---- Data section

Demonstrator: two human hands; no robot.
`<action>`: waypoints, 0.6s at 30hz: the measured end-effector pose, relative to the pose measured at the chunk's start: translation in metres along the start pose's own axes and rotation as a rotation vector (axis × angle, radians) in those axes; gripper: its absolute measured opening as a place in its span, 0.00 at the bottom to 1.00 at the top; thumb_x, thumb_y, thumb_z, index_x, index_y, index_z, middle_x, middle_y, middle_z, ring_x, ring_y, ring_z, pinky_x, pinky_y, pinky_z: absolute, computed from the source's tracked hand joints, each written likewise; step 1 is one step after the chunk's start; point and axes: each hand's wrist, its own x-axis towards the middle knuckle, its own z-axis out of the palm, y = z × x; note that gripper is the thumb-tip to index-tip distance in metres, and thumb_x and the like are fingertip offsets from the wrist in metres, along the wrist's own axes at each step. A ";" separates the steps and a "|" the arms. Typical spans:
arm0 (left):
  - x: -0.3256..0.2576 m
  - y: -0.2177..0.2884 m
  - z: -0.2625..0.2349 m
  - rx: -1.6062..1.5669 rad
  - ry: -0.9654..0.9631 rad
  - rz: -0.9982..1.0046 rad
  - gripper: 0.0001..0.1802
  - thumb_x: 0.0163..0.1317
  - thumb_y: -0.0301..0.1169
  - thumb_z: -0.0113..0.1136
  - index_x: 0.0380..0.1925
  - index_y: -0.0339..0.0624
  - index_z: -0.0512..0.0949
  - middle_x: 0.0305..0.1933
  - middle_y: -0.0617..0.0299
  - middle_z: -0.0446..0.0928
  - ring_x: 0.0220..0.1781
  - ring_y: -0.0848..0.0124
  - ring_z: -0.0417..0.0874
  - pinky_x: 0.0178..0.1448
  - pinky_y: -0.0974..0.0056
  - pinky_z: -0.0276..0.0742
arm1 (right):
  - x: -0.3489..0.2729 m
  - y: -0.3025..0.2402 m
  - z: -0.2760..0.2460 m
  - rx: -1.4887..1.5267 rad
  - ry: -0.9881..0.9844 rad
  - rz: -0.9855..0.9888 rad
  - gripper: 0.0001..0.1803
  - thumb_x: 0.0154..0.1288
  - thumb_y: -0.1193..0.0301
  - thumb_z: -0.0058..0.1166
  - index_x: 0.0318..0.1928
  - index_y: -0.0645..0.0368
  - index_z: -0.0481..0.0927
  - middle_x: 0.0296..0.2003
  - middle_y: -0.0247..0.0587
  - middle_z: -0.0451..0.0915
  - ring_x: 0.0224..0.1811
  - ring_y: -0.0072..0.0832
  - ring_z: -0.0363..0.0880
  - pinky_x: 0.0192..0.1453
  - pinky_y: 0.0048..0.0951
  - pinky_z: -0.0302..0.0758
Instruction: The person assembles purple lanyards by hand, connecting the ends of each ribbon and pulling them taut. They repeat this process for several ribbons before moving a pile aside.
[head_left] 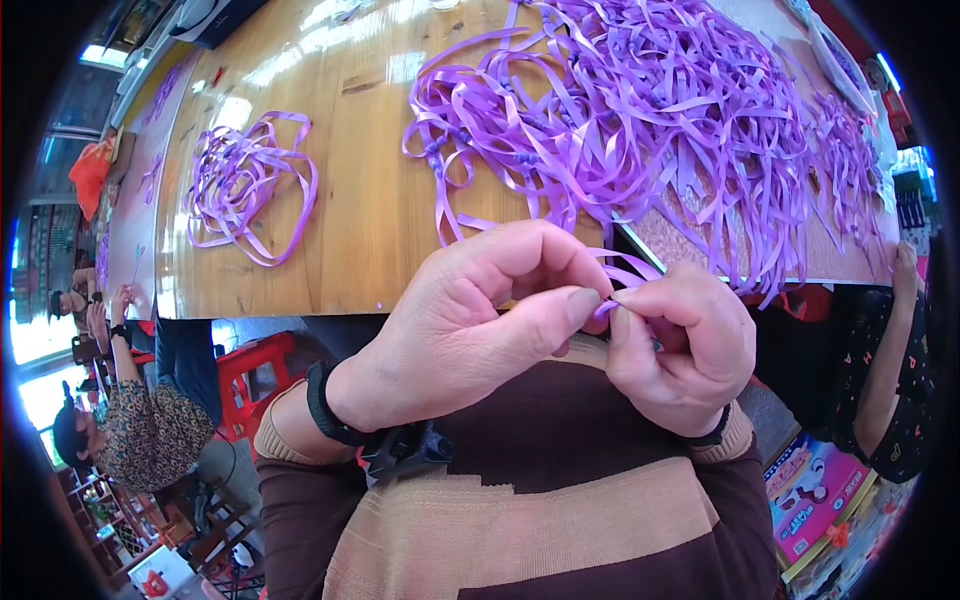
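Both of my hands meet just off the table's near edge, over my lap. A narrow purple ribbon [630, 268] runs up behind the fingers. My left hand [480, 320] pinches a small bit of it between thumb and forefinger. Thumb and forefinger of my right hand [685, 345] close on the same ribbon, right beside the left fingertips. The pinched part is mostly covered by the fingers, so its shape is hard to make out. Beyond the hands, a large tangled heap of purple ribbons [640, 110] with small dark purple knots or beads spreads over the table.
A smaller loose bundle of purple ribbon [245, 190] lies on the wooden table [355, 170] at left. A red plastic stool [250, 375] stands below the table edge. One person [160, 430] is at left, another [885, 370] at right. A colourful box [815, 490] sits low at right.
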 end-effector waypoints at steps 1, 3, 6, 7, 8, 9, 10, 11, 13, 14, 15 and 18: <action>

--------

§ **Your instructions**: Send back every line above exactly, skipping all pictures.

§ **Result**:
Demonstrator: two human hands; no robot.
`<action>`: waypoints, 0.6s at 30hz: the measured end-effector pose, relative to the pose measured at the chunk's start: translation in metres along the start pose's own axes and rotation as a rotation vector (axis × angle, radians) in those axes; gripper: its absolute measured opening as a place in its span, 0.00 at the bottom to 1.00 at the top; thumb_x, thumb_y, thumb_z, index_x, index_y, index_z, middle_x, middle_y, middle_z, ring_x, ring_y, ring_z, pinky_x, pinky_y, pinky_z: absolute, computed from the source's tracked hand joints, each written likewise; step 1 is one step after the chunk's start; point and axes: each hand's wrist, its own x-axis towards the middle knuckle, its own z-axis out of the palm, y = z × x; note that gripper is the thumb-tip to index-tip distance in metres, and thumb_x and the like are fingertip offsets from the wrist in metres, along the wrist's own axes at each step. A ";" separates the steps and a "|" the arms. Typical spans:
arm0 (left):
  - x: -0.3256..0.2576 m
  - y: -0.2177..0.2884 m
  - z: -0.2625..0.2349 m
  - rx: -1.6062..1.5669 rad
  - ry: -0.9654..0.9631 rad
  - rz: -0.9982..1.0046 rad
  - gripper: 0.0001..0.1802
  - thumb_x: 0.0163..0.1317
  - thumb_y: -0.0301..0.1169
  - thumb_z: -0.0113..0.1136
  - index_x: 0.0380..0.1925
  - index_y: -0.0339..0.0624
  - index_z: -0.0512..0.0949
  - middle_x: 0.0305..0.1933
  - middle_y: -0.0617..0.0299
  - middle_z: -0.0446..0.0928
  - ring_x: 0.0220..0.1781
  - ring_y: -0.0848..0.0124
  - ring_z: -0.0417..0.0874
  - pinky_x: 0.0178..0.1448
  - pinky_y: -0.0974..0.0056
  - pinky_z: -0.0276..0.0742
arm1 (right):
  - x: -0.3489..0.2729 m
  - y: -0.3025..0.2402 m
  - z: -0.2760..0.2460 m
  - rx: -1.4887..1.5267 rad
  - ry: -0.9881..0.9844 rad
  - rz: -0.9855..0.9888 rad
  - gripper: 0.0001..0.1803
  - thumb_x: 0.0154..0.1288
  - thumb_y: -0.1193..0.0301
  - thumb_z: -0.0058..0.1166
  - index_x: 0.0318..0.1928
  - index_y: -0.0645..0.0368
  - index_z: -0.0481..0.0927
  - middle_x: 0.0296..0.2003
  - middle_y: -0.0247..0.0587
  - middle_z: -0.0451..0.0915
  - ring_x: 0.0224..0.1811
  - ring_y: -0.0072..0.0832
  - ring_z: -0.0363..0.0880
  - pinky_x: 0.0192..0.1453
  - pinky_y: 0.0048..0.0951
  - pinky_z: -0.0302..0.0758
Instruction: The person assembles purple lanyards by hand, connecting the ends of each ribbon and pulling them taut. They repeat this process for several ribbons before moving a pile aside.
[head_left] 
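Both of my hands meet just off the table's near edge, over my lap. A narrow purple ribbon [630, 268] runs up behind the fingers. My left hand [480, 320] pinches a small bit of it between thumb and forefinger. Thumb and forefinger of my right hand [685, 345] close on the same ribbon, right beside the left fingertips. The pinched part is mostly covered by the fingers, so its shape is hard to make out. Beyond the hands, a large tangled heap of purple ribbons [640, 110] with small dark purple knots or beads spreads over the table.
A smaller loose bundle of purple ribbon [245, 190] lies on the wooden table [355, 170] at left. A red plastic stool [250, 375] stands below the table edge. One person [160, 430] is at left, another [885, 370] at right. A colourful box [815, 490] sits low at right.
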 end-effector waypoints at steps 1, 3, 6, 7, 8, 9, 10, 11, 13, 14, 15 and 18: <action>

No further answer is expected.